NGD Reflections

Life
Enterprise Architecture
Published

September 3, 2024

Today started with a change of plan. I’d got up expecting to follow my usual routine: breakfast, walk for 20mins or more, settle down with a coffee in front of my laptop to make progess on my sabbatical goals. Expect my enthusiasm to peter out around lunch time and spend the afternoon on odd jobs. However, I had forgotten that Charlotte has a half day on Wednesdays, so it made sence to invert my day and spend the morning pootling with her.

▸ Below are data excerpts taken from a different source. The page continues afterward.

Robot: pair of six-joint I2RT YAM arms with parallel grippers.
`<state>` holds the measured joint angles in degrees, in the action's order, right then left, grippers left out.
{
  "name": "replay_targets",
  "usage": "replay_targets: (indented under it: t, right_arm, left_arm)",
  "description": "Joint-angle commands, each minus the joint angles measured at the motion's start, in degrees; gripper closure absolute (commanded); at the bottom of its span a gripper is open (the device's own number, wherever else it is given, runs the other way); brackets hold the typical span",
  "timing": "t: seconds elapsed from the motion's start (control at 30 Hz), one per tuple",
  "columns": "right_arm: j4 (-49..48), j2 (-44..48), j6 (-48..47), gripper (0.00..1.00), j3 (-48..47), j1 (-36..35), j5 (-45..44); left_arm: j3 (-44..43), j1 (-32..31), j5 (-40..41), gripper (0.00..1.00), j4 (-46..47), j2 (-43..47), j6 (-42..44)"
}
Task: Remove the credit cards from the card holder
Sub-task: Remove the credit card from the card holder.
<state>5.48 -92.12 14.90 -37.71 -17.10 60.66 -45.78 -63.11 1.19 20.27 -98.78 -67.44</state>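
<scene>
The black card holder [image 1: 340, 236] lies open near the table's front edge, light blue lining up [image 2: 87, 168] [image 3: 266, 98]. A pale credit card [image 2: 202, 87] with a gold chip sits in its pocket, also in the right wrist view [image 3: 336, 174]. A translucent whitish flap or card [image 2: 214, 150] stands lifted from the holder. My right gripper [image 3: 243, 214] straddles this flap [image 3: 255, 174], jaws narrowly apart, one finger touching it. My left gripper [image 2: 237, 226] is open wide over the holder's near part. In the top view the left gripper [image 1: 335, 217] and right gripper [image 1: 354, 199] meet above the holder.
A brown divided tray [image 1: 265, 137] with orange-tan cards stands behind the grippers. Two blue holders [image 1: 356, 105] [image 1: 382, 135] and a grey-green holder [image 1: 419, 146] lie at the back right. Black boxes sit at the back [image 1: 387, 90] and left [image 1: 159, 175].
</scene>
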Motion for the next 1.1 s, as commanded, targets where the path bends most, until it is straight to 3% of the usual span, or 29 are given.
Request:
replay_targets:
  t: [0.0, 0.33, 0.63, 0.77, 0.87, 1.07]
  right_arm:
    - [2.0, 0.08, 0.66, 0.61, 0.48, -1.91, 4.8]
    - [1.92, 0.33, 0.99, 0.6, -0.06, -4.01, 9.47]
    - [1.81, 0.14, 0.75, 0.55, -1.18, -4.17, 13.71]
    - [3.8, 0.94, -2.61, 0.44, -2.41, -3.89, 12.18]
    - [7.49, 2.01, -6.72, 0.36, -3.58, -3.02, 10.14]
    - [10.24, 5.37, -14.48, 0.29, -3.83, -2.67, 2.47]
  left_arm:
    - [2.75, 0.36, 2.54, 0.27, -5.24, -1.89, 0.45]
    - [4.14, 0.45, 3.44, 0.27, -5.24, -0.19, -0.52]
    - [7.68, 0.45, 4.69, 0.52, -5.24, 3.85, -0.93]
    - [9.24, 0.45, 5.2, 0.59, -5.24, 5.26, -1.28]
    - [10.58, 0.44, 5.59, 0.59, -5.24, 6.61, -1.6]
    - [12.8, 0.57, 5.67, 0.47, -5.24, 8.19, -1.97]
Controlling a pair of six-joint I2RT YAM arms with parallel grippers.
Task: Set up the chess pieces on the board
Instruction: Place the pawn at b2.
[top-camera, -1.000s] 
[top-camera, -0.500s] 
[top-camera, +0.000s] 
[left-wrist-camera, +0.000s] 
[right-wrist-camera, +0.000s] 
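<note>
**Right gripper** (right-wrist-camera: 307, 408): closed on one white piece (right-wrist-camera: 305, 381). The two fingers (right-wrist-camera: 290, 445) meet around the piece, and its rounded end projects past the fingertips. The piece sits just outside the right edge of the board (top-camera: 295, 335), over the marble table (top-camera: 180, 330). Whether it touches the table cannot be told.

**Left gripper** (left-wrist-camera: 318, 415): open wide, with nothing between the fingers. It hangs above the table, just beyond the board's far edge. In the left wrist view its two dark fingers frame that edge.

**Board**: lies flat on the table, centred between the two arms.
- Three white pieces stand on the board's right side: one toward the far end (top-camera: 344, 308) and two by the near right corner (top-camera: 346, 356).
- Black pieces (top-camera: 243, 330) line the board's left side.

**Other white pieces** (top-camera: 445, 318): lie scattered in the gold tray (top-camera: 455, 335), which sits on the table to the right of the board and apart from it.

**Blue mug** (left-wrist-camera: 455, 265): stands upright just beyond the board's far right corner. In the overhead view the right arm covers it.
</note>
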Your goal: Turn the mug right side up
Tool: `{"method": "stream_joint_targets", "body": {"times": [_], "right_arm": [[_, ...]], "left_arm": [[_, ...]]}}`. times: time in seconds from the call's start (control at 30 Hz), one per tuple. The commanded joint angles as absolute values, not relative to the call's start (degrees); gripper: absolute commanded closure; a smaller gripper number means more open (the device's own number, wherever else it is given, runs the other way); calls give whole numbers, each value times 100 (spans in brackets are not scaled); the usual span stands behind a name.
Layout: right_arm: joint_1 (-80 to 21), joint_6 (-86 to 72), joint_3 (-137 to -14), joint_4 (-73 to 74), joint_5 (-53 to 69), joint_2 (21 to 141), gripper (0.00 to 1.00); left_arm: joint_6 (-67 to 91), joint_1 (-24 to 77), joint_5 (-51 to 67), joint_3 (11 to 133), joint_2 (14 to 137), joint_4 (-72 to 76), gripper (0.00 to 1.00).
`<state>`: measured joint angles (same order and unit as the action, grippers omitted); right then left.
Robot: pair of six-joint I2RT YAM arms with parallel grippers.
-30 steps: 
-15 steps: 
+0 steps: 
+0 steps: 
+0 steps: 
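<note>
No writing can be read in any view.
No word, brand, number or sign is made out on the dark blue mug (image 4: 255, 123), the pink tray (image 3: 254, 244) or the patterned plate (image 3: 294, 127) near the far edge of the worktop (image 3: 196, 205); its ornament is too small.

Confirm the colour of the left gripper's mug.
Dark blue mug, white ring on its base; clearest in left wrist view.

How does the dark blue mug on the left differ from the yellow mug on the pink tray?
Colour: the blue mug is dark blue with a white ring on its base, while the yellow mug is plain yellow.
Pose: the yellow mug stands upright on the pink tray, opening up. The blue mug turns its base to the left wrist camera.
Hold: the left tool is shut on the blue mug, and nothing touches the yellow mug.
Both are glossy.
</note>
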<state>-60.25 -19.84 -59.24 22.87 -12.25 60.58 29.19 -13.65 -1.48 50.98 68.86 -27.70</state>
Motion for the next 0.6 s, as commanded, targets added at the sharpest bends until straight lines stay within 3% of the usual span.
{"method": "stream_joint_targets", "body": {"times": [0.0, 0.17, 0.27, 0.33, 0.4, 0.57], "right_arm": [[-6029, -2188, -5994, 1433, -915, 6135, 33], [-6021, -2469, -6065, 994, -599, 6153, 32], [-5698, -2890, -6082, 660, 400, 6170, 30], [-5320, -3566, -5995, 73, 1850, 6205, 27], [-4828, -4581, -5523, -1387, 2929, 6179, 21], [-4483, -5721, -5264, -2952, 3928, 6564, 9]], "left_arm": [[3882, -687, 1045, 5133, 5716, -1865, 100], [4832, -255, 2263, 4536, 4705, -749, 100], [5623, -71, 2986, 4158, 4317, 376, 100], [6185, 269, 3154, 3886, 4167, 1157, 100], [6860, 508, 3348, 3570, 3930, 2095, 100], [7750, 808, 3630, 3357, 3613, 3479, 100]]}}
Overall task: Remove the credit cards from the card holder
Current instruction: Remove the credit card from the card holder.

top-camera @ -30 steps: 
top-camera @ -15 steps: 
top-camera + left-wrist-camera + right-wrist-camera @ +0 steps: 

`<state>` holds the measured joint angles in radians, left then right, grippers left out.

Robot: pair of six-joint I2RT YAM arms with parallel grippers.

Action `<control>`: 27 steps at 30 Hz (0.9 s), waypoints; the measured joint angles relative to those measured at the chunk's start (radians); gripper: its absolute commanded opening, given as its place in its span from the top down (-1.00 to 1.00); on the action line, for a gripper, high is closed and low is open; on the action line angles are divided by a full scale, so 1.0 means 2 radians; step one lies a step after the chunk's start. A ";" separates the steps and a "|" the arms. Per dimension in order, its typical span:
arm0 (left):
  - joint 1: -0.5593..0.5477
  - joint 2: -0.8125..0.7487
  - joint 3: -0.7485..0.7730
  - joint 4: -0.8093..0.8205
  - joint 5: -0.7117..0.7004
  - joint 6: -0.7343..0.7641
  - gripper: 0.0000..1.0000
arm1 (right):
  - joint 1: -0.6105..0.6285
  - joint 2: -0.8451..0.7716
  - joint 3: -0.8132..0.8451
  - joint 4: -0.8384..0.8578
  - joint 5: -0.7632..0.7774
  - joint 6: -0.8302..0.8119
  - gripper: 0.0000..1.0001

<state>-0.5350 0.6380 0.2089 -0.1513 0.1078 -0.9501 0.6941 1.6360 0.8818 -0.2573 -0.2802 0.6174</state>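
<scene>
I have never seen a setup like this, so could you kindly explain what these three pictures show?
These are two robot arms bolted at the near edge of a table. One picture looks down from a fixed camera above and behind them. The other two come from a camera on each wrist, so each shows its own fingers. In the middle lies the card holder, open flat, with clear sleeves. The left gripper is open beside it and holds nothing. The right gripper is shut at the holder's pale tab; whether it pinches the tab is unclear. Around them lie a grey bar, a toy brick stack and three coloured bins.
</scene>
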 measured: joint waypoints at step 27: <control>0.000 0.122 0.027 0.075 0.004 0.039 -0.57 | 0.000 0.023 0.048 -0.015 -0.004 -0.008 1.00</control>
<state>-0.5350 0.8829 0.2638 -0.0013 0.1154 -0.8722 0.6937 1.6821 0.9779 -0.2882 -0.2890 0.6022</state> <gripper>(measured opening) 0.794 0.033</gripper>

I extended my walk ~45mins walking through Kingsgrove, over the main road and accross the fields to the path between Ardington and Wantage. I then headed back to Wantage along that path. A very satisfying start to the day, and excellent thinkint time. I had an idea of framing a discussion on the role of Enterprise Architecture in terms of my experience back in the 2000s on the Nerc Data Grid project

Let’s get this out the door.

Back to finishing writing down why I am taking a sabbatical. I have some notes from when I made the applicaiton but they are a little spun for corporate consumption. I’m starting a brain dump but it will probably be a day or two before it is ready for publishing.

Object serialisation in Ray

I read some more about how Ray serialises code and data within a cluster. I was pleased to see ray.data has based its object store on Arrow’s Plasma Object Store. I had wondered whether anything had happened to Plasma but it appears to be well used (now forked by Ray).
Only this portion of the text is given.